[WORK ITEM]:
Copy the listing below line for line, from its opening line to the one with "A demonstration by", both included; stop there.

*** Opening of THE DATA ***

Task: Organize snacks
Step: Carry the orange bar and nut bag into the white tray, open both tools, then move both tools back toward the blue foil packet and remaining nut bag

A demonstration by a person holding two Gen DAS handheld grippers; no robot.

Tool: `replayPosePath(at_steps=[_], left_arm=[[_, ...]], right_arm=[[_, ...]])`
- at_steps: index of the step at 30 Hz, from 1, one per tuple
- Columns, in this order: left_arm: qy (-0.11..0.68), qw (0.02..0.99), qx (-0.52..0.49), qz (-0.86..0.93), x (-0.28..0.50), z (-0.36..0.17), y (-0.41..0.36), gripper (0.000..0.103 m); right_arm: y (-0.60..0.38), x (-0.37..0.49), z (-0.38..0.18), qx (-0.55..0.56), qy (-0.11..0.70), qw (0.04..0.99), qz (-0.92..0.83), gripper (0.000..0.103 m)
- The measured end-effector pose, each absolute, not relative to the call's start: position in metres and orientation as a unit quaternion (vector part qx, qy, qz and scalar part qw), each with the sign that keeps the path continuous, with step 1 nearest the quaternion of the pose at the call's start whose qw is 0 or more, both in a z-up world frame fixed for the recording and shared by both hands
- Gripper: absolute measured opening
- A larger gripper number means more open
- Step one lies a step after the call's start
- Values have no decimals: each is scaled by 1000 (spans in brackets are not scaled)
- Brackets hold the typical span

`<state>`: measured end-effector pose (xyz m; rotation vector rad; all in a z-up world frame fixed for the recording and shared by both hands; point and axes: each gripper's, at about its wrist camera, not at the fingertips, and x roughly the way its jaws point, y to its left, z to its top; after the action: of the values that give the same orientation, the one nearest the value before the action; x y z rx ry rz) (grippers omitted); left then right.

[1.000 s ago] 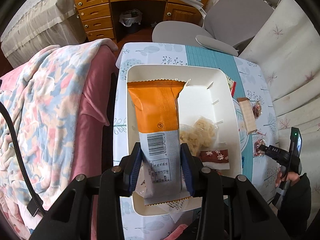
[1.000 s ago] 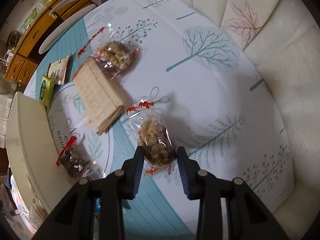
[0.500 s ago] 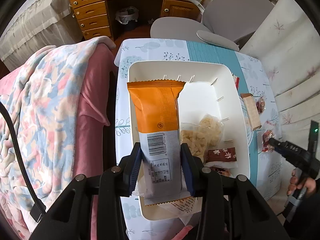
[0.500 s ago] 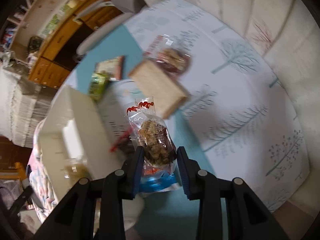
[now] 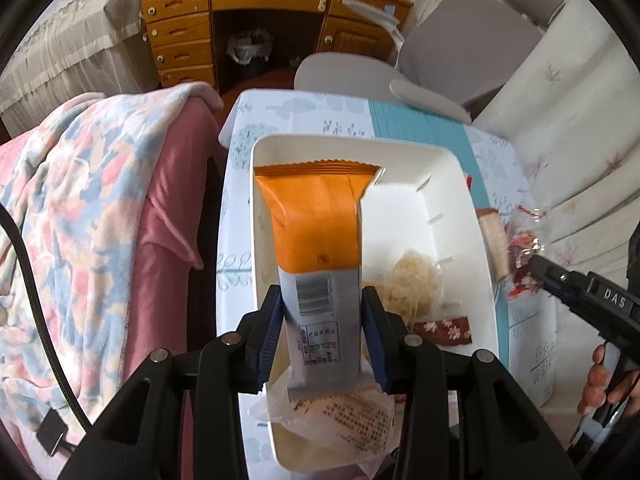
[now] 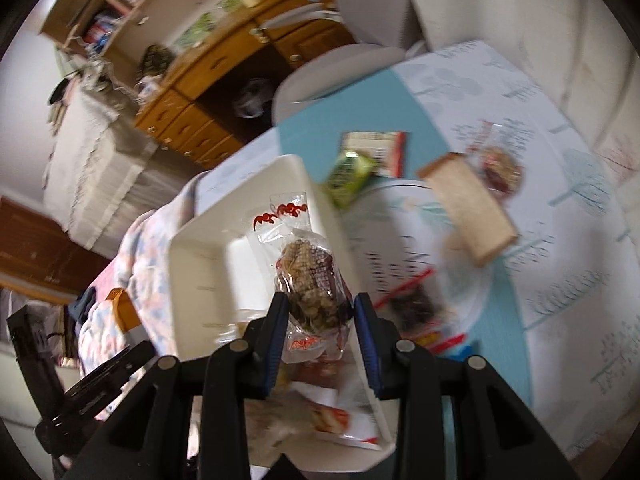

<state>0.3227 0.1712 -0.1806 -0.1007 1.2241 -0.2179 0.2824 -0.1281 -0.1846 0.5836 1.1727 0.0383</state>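
Left gripper [image 5: 323,328] pinches the orange packet [image 5: 316,248] over the white bin [image 5: 486,264]; lower it flat w/ care, then release. Right gripper [image 6: 320,330] pinches a nut bag [image 6: 310,280] above the bin's rim; clear it before dropping.

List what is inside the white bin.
In the white bin: a clear bag of pale snacks, a brown starred packet, a printed wrapper. The held orange-and-grey packet covers the bin's left side; anything beneath is hidden.
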Motion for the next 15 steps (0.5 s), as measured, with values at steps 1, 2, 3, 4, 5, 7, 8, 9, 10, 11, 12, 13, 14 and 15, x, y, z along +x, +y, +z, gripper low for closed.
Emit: replayPosePath(at_steps=[1, 2, 3, 4, 5, 7, 8, 9, 10, 11, 12, 13, 14, 15], left_arm=[[565, 817, -52, -104, 322, -179, 172, 38], [556, 822, -62, -108, 322, -177, 173, 38], [548, 825, -75, -111, 321, -176, 176, 39], [544, 827, -86, -111, 320, -175, 177, 45], [541, 828, -95, -112, 319, -175, 178, 49], [535, 831, -102, -117, 314, -173, 178, 55], [532, 832, -99, -118, 311, -172, 177, 55], [531, 834, -96, -116, 308, -172, 176, 57], [530, 835, -93, -112, 305, -171, 175, 58], [530, 836, -92, -108, 302, -171, 174, 58], [531, 836, -92, -104, 300, -170, 173, 58], [532, 836, -91, -99, 297, -170, 171, 58], [533, 836, -90, -95, 293, -170, 170, 58], [533, 837, -90, -92, 290, -170, 169, 58]], right_arm=[[-120, 285, -183, 270, 541, 796, 31, 34], [-116, 287, -183, 268, 538, 798, 38, 34], [-111, 288, -183, 267, 534, 801, 45, 34], [-105, 290, -182, 265, 529, 804, 53, 36], [-101, 291, -182, 264, 528, 805, 56, 36], [-95, 293, -182, 264, 526, 806, 67, 36], [-94, 292, -182, 265, 525, 806, 71, 37], [-93, 292, -182, 266, 524, 806, 74, 37], [-92, 291, -182, 265, 524, 806, 75, 37], [-92, 290, -181, 264, 525, 806, 77, 38], [-93, 289, -181, 263, 526, 805, 78, 38], [-94, 288, -181, 263, 525, 806, 79, 38], [-96, 287, -181, 261, 524, 807, 78, 39], [-98, 285, -181, 259, 524, 808, 77, 40]])
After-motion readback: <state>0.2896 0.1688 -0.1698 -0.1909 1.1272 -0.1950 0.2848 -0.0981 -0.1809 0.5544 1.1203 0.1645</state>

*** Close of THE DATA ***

[RESULT OF THIS EXERCISE]:
Task: Organize snacks
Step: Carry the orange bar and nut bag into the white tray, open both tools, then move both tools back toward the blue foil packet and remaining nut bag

A demonstration by a person holding two Gen DAS handheld grippers; no robot.

There's nothing left to add to the answer.